*Action item*:
Could you write out, exactly as they stand, only the lines in the listing below from the line with "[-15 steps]" to the line with "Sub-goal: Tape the", both ends included, without the pictures?

*Dataset excerpt*:
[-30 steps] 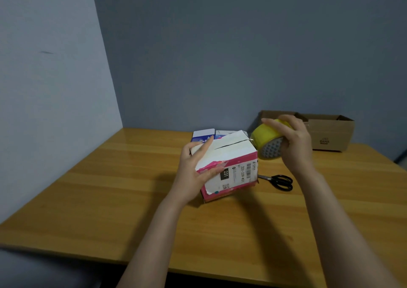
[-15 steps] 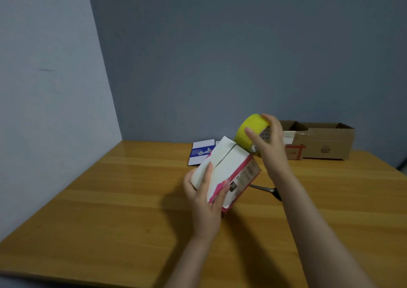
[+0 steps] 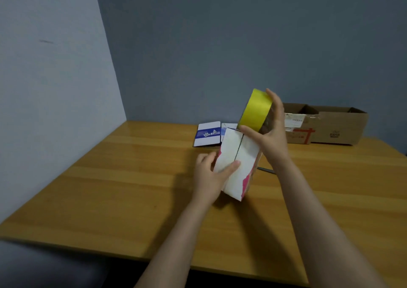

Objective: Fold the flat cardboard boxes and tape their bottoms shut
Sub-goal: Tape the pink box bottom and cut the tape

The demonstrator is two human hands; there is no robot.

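Box (image 3: 236, 166), white with a torn pink edge, tilts over the middle of the table (image 3: 110, 188), its two flaps meeting at a dark seam. The left hand (image 3: 209, 175) grips its near left side, thumb across a flap. The right hand (image 3: 272, 129) clasps a yellow tape roll (image 3: 255, 110) at the far edge of the box. The scissors (image 3: 266, 170) are mostly hidden behind the box.

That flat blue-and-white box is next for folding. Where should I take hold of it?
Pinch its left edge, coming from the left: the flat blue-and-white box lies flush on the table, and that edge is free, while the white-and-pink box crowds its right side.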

*Exercise result*:
[-15 steps] 
[+0 steps] 

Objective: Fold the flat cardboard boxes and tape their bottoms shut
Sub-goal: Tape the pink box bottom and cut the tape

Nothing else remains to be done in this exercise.